Tiga Puluh Lima

35.2K 4K 179
                                    

Ini flashback lagii yaaa hahahaa
Biar greget sih kalian

Ini bukanlah romansa biasa yang hilang sesaat karena tak lagi berjumpa.

Aksa tahu, rasa menggebu di dadanya bukan hanya tentang rindu, namun juga haru karena akhirnya mereka bertemu. Senyumnya melebar utuh. Satu setengah tahun merindu, hari ini netranya siap mengabadikan temu.

Menyimpan lewat memori terdalam. Membungkusnya dengan kotak ternyaman. Dan dirinya tak akan ke mana-mana lagi. Terus mamatri sosok itu hingga abadi.

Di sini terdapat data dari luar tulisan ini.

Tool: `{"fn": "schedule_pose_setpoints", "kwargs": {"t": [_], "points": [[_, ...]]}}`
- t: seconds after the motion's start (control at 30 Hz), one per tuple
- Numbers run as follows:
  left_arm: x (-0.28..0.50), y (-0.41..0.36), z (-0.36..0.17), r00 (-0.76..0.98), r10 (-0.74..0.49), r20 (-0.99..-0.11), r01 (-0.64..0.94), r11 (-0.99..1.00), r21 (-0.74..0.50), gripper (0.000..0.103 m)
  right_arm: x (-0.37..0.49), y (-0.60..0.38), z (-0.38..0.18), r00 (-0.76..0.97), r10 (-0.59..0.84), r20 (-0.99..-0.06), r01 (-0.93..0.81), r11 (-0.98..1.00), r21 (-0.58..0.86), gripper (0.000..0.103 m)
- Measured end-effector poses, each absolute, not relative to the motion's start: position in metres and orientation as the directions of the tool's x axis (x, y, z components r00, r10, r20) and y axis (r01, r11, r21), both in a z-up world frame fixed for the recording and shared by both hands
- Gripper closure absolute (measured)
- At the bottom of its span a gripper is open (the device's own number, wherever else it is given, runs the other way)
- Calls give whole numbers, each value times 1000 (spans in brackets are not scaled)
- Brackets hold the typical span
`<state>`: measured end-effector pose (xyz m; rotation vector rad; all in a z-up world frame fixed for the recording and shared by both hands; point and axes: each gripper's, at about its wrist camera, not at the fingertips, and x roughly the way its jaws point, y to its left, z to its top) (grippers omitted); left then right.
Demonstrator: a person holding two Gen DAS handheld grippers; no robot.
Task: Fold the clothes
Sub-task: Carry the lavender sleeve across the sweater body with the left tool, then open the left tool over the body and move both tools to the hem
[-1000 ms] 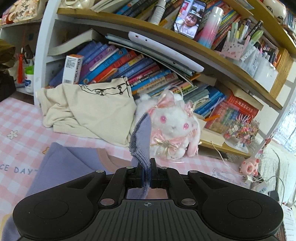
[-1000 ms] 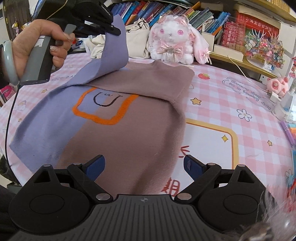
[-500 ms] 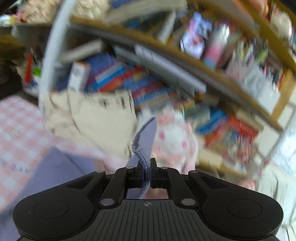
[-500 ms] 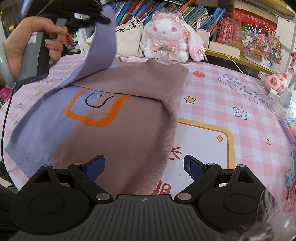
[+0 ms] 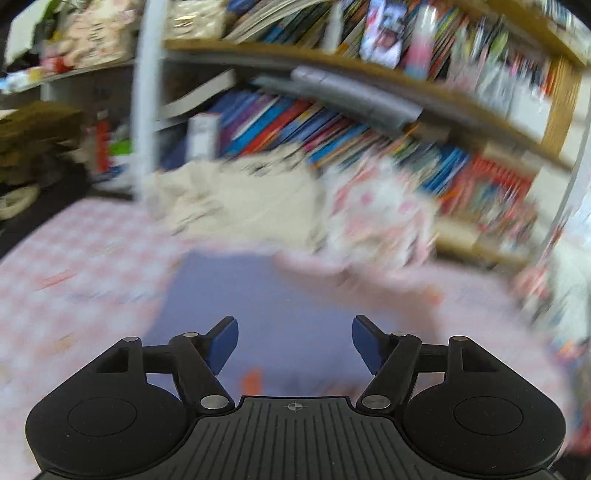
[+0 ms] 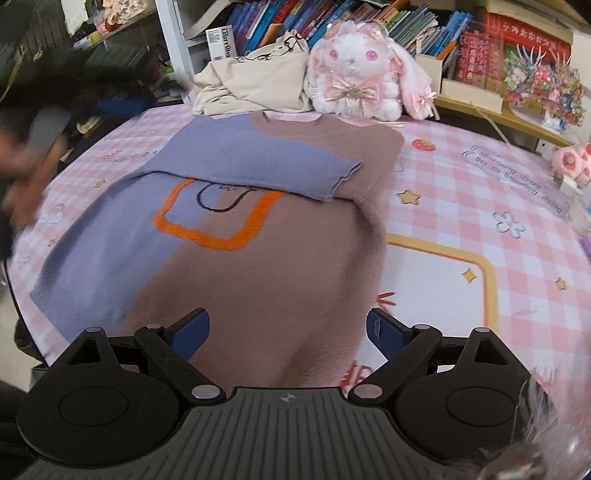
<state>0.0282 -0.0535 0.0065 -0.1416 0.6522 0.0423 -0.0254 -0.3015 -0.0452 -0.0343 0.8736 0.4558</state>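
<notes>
A purple and brown sweater (image 6: 258, 258) with an orange square print lies flat on the pink checked table. Its purple sleeve (image 6: 258, 166) lies folded across the chest. My right gripper (image 6: 288, 332) is open and empty, low over the sweater's hem. My left gripper (image 5: 293, 345) is open and empty above the purple part of the sweater (image 5: 258, 295); its view is blurred by motion. The left hand and gripper show as a dark blur at the far left of the right wrist view (image 6: 33, 129).
A cream garment (image 6: 251, 85) and a white and pink plush rabbit (image 6: 358, 70) sit at the table's back edge, before bookshelves (image 6: 332, 22). A small pink toy (image 6: 570, 162) stands at the right.
My left gripper has opened and let go of the purple sleeve, which now lies folded across the sweater's chest. The left gripper has swung away to the left. My right gripper stays open.
</notes>
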Motion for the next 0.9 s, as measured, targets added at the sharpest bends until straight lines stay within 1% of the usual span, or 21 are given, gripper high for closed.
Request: {"fn": "schedule_pose_setpoints", "kwargs": {"t": [0.17, 0.33, 0.43, 0.6, 0.73, 0.8, 0.83, 0.87, 0.9], "points": [[-31, -37, -17, 709, 128, -693, -203, 979, -27, 33, -30, -289, -48, 541, 389, -746, -399, 899, 179, 11], [-56, -21, -28, 654, 193, -732, -241, 970, 40, 33, -40, -280, -47, 551, 373, -746, -378, 909, 176, 13], [-63, -13, -28, 649, 192, -736, -242, 969, 40, 31, -50, -277, -47, 560, 343, -754, -342, 925, 167, 13], [-83, 6, -34, 683, 140, -717, -212, 977, -11, 30, -69, -268, -44, 584, 283, -761, -286, 949, 133, 14], [-98, 27, -40, 696, 97, -712, -202, 977, -64, 30, -90, -260, -42, 599, 208, -773, -217, 972, 94, 20], [-106, 38, -43, 699, 73, -711, -197, 976, -94, 34, -101, -258, -41, 607, 181, -774, -187, 979, 83, 26], [-109, 44, -44, 701, 58, -711, -190, 976, -107, 40, -108, -256, -41, 613, 169, -772, -171, 982, 80, 28], [-111, 49, -44, 702, 42, -711, -178, 977, -119, 45, -112, -256, -41, 614, 156, -774, -154, 985, 76, 33], [-112, 53, -45, 702, 27, -712, -166, 978, -127, 55, -117, -255, -42, 614, 135, -778, -127, 989, 72, 36]]}}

"Hai," sebelah tangannya menyapa tinggi. Senyum yang memaku di wajah, buatnya tampak bodoh sedari tadi. Tetapi, Aksa tak peduli. Ia menyukai bagaimana cengirannya menyertai. "Aku nyasar tiga kali," ocehnya karena gugup. Padahal, yang ada di ujung lidah adalah seruan rindu. "Tapi tenang aja, aku nggak bakal frustrasi sampai benar-benar ketemu kamu. Dan taraaa ... aku udah ada di depan kamu sekarang," cengirnya sambil menggaruk kepala.

Akhirnya setelah sekian lama, Aksa dapat bernapas lega. Bertemu kembali dengan Nada merupakan semoga yang ia panjatkan dalam doa.

"Alamat kamu adalah hadiah kelulusanku dari Mami," ujarnya bersemangat. Senyumnya tak lekang, walau bibir perempuan di hadapannya itu masih tertutup rapat. "Aku langsung ke sini tanpa pikir panjang. Aku datang dari pagi, nyasar ke sana kemari. Tapi nggak masalah, akhirnya kita ketemu lagi," sirat di netranya berlumur bahagia. Menatap rakus bidadari yang ia rindukan setengah mati. "Aku," ia lalu menarik napas panjang. "Seneng banget ketemu kamu lagi."

Nada bergeming kaku.

Bibirnya terkatup, napasnya berembus memburu. Namun untungnya, ia mampu mengendalikan diri. Walau keterkejutan benar-benar buat jantungnya berdegub ngilu.

Sebentar, biarkan ia menghela.

Sekejab, biarkan ia coba meraba dadanya.

Ia sedang menimbang gula pasir di belakang, kala salah seorang kawan yang bekerja dengannya di grosir ini mengatakan ada yang mencarinya di depan. Nada pikir, mungkin saja ada yang salah setelah ia melayani seorang pembeli yang memborong bahan pangan untuk kebutuhan pesta pernikahan. Sebab, sering kali ada pembeli yang mengajukan komplen jika membeli dalam partai besar. Entah itu minyak goreng yang kurang seperti yang tertera di catatan bon mereka. Atau ada tepung yang keliru ketika ikut dimasukan dalam plastik belanjaan.

Mana pernah terpikir olehnya bahwa yang mencarinya adalah sosok yang ia tinggalkan satu setengah tahun yang lalu. Pemuda pertama dalam hidupnya yang mengajaknya merajut romansa saat mahasiswa. Yang menyatakan cinta, tanpa Nada tahu apa artinya. Dan kini, sosok itu ada di depan matanya.

Memandangnya penuh rasa.

Menyorotnya seakan ia berharga.

Sebab Nada pikir, cinta yang tersemai tidak terlalu ramai. Mereka akan lupa seiring berjalannya waktu. Rindu yang menggebu di awal tak bertemu, pelan-pelan buat Nada terbiasa. Lalu caru-marut kehidupan, membuatnya enggan berharap pada romansa merah muda. Fokus utamanya adalah bekerja. Sepulang dari sana, ia 'kan mengurusi pekerjaan rumah. Kemudian tertampar lelah dan tidur hingga pagi ranum mulai menyapa.

"Kamu kaget, ya?" Aksa meringis tipis karena Nada belum juga meresponnya. "Hehehe ... mobilku parkir di rumah kamu. Terus tadi, adik kamu yang bilang kalau kamu kerja di sini—"

"Mau ngapain ke sini?" Nada memotong ucapan tersebut dengan raut dingin. Ia menyeka peluh di kening dengan lengannya. Kedua telapak tangannya kotor. Berkutat di belakang sambil menimbang puluhan kilo gula dan minyak goreng, selalu membuatnya merasa pengap. Rambut ekor kudanya pun telah kuyub, wajahnya sudah pasti terlihat mengkilap karena sudah bekerja seharian. Kini, matahari hampir tergelincir, namun jam tutup grosir masih satu jam lagi. "Aku masih kerja."